### TASK DESCRIPTION
Your answer is the lines below, exactly, from the one that contains "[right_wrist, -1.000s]" through the one that contains "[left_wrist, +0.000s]", both included.

### SOURCE DATA
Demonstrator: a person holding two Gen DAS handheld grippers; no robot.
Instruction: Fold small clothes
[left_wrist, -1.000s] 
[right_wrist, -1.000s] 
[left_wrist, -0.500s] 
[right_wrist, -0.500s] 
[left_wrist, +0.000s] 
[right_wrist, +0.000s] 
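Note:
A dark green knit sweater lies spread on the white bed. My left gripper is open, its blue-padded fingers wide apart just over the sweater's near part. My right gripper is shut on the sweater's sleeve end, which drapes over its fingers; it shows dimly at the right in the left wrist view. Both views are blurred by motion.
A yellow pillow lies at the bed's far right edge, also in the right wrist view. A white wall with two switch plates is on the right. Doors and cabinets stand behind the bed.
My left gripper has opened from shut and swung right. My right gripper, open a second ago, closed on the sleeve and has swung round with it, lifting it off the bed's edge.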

### REPLY TO THE TASK
[right_wrist, -1.000s] 
[left_wrist, -0.500s] 
[right_wrist, -0.500s] 
[left_wrist, +0.000s] 

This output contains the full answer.